The S(z) significantly depends on Ls (Fig. 2), substantially depends on We and slightly depends on Rr. The A significantly depends on Ls and Rr (Fig. 3) and substantially depends on We. Due to limited space only S(z) for We=10 mm are presented in Fig. 2. For the investigated insulated wire, the electrical length of wire depended on We, Ls, and Rr. This dependence was significant and non-linear. Use of a resistor of Rr=10 kΩ resulted in a 100-fold decrease in power deposition. At 123.2 MHz increasing the distance between the wire and the human body can decrease or increase p. For the inverse phase distribution Etan(z) p were very close to the corresponding values obtained for the homogeneous Etan(z). This is due to the very small variation of φ(S(z)). Such behavior was very seldom observed for a lead located inside the human body. Our case study showed that a lead EM model can be calculated for a wire or lead located outside the human body contacting the skin through a electrode.

Conclusion

Our case study provides strong evidence that at 123.2 MHz there is no worst-case distance between a wire and a human body that maximizes p for any wire length or electrode width. High impedance resistors used between a wire and an electrode can decrease p by several orders of magnitude. However, the resistor can also decrease the sensitivity of a given measurement modality (e.g. electroencephalography) thus a best trade-off should be found.

Acknowledgements

No acknowledgement found.

References

1. S-M. Park, K. Kamondetdacha, and J. A. Nyenhuis, Calculation of MRI-induced heating of an implanted medical lead wire with an electric field transfer function, J. Magn Reson Imaging, 26(5), 2007, 1278–1285.

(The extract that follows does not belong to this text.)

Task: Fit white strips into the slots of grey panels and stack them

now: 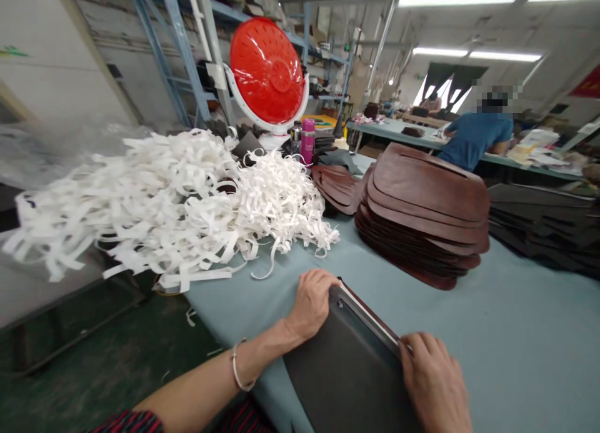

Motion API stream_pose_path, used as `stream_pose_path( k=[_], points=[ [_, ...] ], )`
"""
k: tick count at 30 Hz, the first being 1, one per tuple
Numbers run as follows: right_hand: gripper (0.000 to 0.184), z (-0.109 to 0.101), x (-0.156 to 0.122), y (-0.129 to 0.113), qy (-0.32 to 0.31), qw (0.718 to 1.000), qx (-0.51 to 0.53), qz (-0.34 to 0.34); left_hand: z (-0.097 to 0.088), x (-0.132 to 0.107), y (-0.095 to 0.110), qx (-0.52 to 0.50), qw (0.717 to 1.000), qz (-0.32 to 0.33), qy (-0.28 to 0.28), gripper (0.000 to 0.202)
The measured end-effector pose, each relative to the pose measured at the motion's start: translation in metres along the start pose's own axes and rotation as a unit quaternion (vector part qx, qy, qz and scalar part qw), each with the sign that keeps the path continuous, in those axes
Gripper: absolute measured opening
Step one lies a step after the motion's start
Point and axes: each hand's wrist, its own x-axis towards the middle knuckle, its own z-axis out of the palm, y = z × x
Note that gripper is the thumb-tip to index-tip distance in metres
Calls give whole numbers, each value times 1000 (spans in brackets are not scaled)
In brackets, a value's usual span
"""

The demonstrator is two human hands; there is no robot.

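Pinching observed, lower centre of frame: dark panel (347, 367), over table (529, 352), is grasped along its upper edge by left grip (312, 303) and right grip (434, 380). Pale strip (369, 312) at that edge is judged best smoothed flat, tension being applied evenly.

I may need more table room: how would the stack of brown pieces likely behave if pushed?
The brown stack would probably slide apart sideways, since its layers sit unevenly with their edges out of line. Single layers would likely bend, as the upper ones look thin and slightly bowed. It may feel heavy, with many layers piled together.
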Motion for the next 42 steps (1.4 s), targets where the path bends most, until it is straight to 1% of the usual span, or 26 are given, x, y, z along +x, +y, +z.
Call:
stream_pose_path(
  k=[2,3,5,8,9,11,12,14,17,19,21,23,24,26,28,29,31,33,34,35,37,38,39,40,41,42],
  points=[
    [14,-8,33,-28,-13,1000,22,-15,-12,10,-11,11,997,-36,73,28],
    [18,-12,52,-45,-24,999,34,-32,-17,16,-17,20,993,-45,103,27],
    [27,-15,93,-81,-53,995,51,-74,-24,30,-28,38,988,-46,140,28],
    [35,-6,147,-121,-91,987,82,-101,-26,50,-39,60,989,-15,136,33],
    [34,-1,159,-128,-98,987,89,-95,-25,56,-43,64,991,4,121,36],
    [28,9,169,-132,-110,986,100,-75,-23,68,-52,100,992,48,60,43],
    [26,12,166,-129,-115,986,106,-66,-22,74,-59,128,990,63,24,46],
    [24,10,144,-116,-130,983,115,-52,-23,85,-75,182,981,69,-26,47],
    [20,-10,86,-83,-157,969,187,-24,-26,97,-97,202,978,29,-29,44],
    [20,-28,47,-60,-161,938,307,24,-26,98,-96,195,980,9,-27,45],
    [22,-42,19,-45,-133,910,384,89,-23,92,-75,173,985,8,-8,44],
    [22,-49,4,-38,-98,901,399,136,-19,77,-36,110,993,43,21,35],
    [21,-49,1,-38,-85,898,404,150,-17,68,-14,56,995,83,6,28],
    [22,-46,1,-41,-74,883,427,179,-15,45,26,-58,979,164,-102,21],
    [26,-41,2,-45,-79,847,470,235,-13,25,54,-130,951,188,-207,21],
    [29,-39,2,-46,-87,816,504,269,-12,17,61,-153,939,180,-249,23],
    [32,-37,1,-46,-102,741,585,314,-7,7,65,-195,920,133,-313,30],
    [32,-38,-3,-45,-99,678,652,324,-1,3,61,-260,902,55,-341,37],
    [31,-39,-6,-44,-94,648,681,328,1,3,58,-298,897,7,-328,38],
    [30,-40,-8,-43,-89,612,709,338,3,3,56,-330,896,-41,-293,38],
    [29,-41,-10,-42,-87,510,771,371,5,3,56,-351,909,-111,-195,35],
    [28,-41,-11,-42,-88,456,797,385,5,3,57,-338,919,-127,-157,34],
    [27,-41,-11,-42,-88,417,814,394,4,2,60,-318,929,-127,-138,33],
    [27,-40,-11,-43,-88,401,820,398,3,2,64,-298,937,-110,-143,32],
    [27,-39,-11,-45,-90,414,816,394,2,1,68,-284,941,-80,-168,31],
    [27,-38,-10,-46,-93,451,801,382,0,0,71,-272,939,-44,-205,31]
  ],
)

2. S. Feng, R. Qiang, W. Kainz, and J. Chen, “A technique to evaluate MRI-Induced electric fields at the ends of practical implanted lead,” IEEE Transactions on Microwave Theory and Techniques, 63(1), 2015, 305-313.

Figures

Fig. 1. a) Zoomed in view on insulated lead with serial resistor and rectangular electrode. b) 3D EM simulation setup.

Fig. 2. Transfer function, different colors were used for different lead lengths. a) ||S(z)|| for Rr=1mΩ and Ls = 2.5 mm. b) j(S(z)) for Rr =1mΩ and Ls = 2.5 mm. c) ||S(z)|| for Rr=10 kΩ and Ls = 2.5 mm. d) j(S(z)) for Rr=10 kΩ and Ls = 2.5 mm. e) ||S(z)|| for Rr=1mΩ and Ls = 15 mm. f) j(S(z)) for Rr=1mΩ and Ls = 15 mm. g) ||S(z)|| for Rr=10 kΩ and Ls = 15 mm. f) j(S(z)) for Rr=10 kΩ and Ls = 15 mm.

Fig. 3. Scaling factors. a) Rr=1mΩ , b) Rr=10 kΩ.

Fig. 4. Results obtained for homogeneous Etan(z), i.e. both amplitude |Etan(z)| and phase φ(Etan(z)) distributions were constant. Power deposition and discrepancy (ratio: p of Electrode 10 mm to p of Electrode 5 mm). a) Rr = 1mΩ and Ls = 2.5 mm. b) Rr=10 kΩ and Ls = 2.5 mm. c) Rr = 1mΩ and Ls = 15 mm. d) Rr=10 kΩ and Ls = 15 mm.

Fig. 5. Results obtained for inverse phase distribution Etan(z), i.e. |Etan(z)| was constant and φ(Etan(z)) = -φ(S(z)). Power deposition and discrepancy (ratio: p of Electrode 10 mm to p of Electrode 5 mm). a) Rr = 1mΩ and Ls = 2.5 mm. b) Rr = 10 kΩ and Ls = 2.5 mm. c) Rr = 1 mΩ and Ls = 15 mm. d) Rr = 10 kΩ and Ls = 15 mm.